Work instruction: Go to the line with "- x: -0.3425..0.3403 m" in the records below, then output it and each following line exactly, up to and including the line with "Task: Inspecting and". Skip pictures and add nothing.

Data records
· · · ·

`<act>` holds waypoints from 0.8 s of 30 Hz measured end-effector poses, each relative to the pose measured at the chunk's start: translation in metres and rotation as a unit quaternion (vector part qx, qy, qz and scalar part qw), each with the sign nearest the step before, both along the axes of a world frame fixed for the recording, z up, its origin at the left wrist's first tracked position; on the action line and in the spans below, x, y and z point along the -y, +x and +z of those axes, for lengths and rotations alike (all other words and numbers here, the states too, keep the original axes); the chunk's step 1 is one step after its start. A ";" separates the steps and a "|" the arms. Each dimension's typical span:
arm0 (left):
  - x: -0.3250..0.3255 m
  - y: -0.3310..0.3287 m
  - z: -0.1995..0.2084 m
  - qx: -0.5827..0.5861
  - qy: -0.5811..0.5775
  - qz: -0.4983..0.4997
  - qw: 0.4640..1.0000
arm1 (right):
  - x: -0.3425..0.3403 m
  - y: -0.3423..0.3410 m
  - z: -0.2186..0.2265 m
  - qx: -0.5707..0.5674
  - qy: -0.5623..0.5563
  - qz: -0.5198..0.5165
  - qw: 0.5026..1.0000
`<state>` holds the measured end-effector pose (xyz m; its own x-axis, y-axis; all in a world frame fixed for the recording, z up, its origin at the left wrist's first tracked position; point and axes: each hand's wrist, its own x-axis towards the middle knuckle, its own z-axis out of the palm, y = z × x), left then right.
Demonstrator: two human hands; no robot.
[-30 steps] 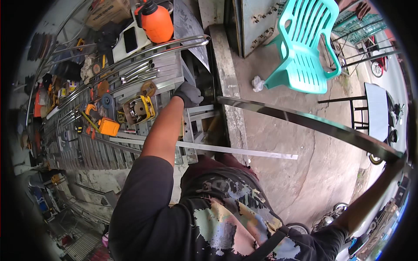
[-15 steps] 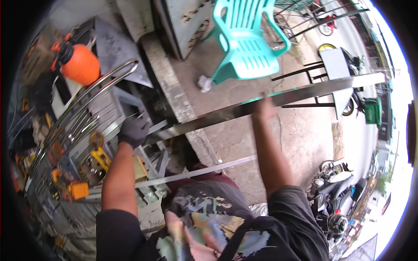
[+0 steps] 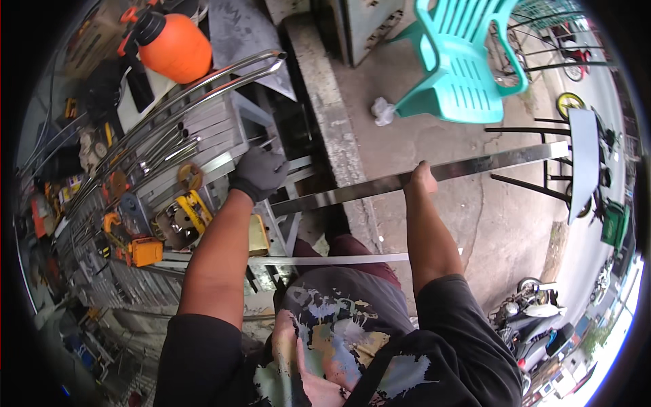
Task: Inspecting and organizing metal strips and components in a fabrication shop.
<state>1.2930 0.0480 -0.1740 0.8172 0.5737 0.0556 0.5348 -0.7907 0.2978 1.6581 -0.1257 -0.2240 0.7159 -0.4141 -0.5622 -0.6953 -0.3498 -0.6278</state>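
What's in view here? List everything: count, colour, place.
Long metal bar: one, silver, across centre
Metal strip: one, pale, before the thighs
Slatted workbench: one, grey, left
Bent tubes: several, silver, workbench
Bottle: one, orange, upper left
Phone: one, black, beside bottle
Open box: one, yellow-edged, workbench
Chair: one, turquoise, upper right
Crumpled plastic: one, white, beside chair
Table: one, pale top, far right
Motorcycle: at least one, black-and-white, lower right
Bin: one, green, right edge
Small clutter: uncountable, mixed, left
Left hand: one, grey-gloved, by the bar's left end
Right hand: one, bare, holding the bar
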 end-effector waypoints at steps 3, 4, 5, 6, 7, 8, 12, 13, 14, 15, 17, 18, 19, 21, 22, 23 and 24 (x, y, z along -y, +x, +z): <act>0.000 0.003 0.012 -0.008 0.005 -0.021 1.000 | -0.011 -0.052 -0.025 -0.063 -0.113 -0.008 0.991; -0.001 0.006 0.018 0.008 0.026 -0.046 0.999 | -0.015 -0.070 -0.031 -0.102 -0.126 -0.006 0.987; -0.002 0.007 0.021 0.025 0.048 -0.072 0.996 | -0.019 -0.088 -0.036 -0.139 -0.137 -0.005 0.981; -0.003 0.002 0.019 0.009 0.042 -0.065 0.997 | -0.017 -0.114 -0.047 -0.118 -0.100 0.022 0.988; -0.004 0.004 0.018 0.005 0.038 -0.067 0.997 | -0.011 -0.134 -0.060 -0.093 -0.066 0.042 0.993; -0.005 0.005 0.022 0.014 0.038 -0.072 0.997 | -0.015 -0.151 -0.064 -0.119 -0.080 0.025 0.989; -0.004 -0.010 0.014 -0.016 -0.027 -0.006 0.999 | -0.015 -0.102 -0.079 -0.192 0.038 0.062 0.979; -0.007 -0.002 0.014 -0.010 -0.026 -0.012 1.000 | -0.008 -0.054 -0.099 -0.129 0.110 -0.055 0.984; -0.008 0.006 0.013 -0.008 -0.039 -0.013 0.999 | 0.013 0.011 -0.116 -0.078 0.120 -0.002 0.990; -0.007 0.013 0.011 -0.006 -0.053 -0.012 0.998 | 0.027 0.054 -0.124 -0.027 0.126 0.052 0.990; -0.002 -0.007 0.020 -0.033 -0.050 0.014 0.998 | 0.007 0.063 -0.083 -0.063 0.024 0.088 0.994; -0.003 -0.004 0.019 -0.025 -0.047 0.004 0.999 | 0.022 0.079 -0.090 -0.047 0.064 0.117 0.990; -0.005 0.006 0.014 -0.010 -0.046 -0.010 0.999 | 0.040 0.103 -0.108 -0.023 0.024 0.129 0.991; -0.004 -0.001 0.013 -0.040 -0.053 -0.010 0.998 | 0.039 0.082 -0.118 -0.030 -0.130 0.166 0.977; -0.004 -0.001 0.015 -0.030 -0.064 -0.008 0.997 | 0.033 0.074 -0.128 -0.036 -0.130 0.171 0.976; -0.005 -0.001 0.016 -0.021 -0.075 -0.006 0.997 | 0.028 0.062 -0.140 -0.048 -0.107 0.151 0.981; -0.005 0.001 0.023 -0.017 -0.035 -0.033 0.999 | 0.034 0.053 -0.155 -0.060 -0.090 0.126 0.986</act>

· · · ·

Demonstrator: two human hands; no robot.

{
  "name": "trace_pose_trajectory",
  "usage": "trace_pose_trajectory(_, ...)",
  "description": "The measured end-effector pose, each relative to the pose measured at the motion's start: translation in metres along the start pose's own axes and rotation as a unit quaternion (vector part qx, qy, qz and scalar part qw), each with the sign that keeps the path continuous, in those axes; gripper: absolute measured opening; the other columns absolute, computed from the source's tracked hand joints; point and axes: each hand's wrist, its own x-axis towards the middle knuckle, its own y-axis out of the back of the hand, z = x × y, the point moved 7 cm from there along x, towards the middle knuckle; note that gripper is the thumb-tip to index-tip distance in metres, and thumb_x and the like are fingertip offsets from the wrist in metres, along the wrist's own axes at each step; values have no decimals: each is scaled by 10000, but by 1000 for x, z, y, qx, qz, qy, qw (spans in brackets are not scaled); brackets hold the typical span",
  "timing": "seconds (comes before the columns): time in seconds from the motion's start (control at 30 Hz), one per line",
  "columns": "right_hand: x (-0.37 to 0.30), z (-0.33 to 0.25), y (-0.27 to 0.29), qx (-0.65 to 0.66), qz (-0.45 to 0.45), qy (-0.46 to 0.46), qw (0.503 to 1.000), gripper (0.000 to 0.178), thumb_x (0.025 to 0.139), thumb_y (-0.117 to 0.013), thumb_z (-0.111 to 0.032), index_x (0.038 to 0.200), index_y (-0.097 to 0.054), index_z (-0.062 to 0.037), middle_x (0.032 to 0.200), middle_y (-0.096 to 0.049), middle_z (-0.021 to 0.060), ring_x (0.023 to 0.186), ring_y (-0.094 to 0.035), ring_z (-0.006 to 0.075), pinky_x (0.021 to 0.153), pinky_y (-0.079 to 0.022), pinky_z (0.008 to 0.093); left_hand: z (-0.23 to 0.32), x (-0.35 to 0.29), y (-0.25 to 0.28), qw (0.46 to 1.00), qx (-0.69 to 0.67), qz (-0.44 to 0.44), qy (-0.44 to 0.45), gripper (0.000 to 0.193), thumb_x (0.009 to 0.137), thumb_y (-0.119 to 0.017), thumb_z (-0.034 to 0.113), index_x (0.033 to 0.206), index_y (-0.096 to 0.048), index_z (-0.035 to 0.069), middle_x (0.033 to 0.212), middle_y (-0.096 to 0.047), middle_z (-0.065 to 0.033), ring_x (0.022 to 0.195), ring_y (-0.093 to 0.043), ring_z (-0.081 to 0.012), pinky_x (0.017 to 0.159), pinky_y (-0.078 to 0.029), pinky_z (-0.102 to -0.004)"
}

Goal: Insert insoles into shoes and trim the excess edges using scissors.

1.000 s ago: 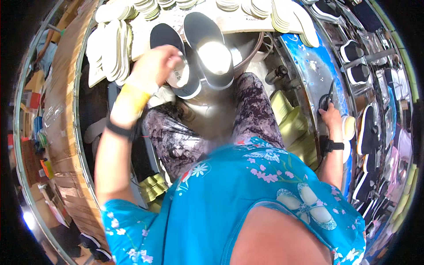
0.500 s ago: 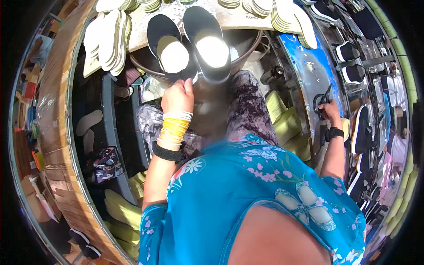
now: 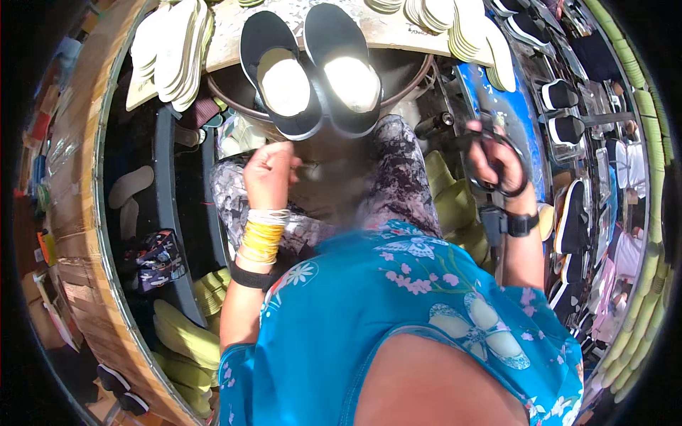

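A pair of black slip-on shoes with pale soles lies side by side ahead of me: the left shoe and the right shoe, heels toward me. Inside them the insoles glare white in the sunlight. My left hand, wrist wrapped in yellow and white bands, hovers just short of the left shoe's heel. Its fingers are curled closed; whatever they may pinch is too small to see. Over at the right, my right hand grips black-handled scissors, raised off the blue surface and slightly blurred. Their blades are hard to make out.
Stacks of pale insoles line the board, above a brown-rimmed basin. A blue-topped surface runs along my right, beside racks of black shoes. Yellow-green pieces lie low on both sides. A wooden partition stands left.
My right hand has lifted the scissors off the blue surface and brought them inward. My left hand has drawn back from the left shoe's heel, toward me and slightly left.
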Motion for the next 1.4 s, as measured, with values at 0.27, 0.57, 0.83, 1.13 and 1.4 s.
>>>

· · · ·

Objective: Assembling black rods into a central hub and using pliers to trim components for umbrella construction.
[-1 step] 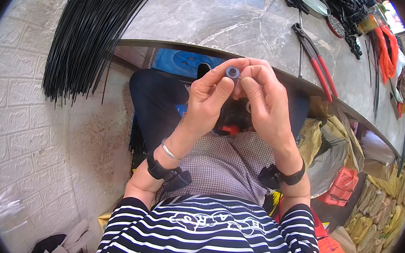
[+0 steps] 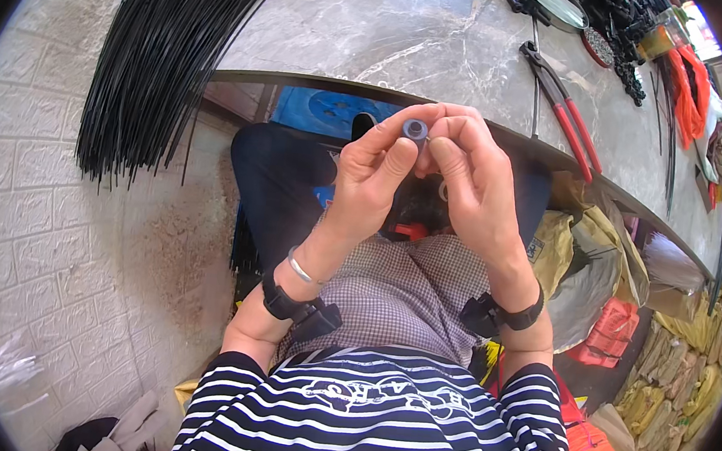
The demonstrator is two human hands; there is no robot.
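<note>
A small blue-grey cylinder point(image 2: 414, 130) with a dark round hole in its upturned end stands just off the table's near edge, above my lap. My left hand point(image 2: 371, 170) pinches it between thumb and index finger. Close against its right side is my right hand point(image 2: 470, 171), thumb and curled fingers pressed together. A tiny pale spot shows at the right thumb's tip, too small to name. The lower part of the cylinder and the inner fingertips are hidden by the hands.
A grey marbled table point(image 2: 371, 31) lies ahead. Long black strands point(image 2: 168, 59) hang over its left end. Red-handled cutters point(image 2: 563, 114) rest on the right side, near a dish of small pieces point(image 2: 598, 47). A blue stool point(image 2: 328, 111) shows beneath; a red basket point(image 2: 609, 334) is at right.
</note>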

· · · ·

Reply to the exercise:
  - x: -0.3425..0.3403 m
  - y: -0.3423..0.3410 m
  - z: -0.2186..0.2265 m
  - qx: -0.5707..0.5674
  - qy: -0.5623..0.5563
  - qz: -0.5198..0.5165
  - qw: 0.5026..1.0000
`<state>` holds the measured end-effector pose (xyz m; its own x-axis, y-axis; all in a world frame fixed for the recording, z up, its origin at the left wrist's first tracked position; point and axes: each hand's wrist, its own x-axis towards the middle knuckle, its own z-axis out of the palm, y = z × x), left then right.
Demonstrator: two human hands; no robot.
[-30 steps] 
[-15 steps] 
[+0 steps] 
Task: Inspecting and organizing metal strips and components in a fabrication shop.

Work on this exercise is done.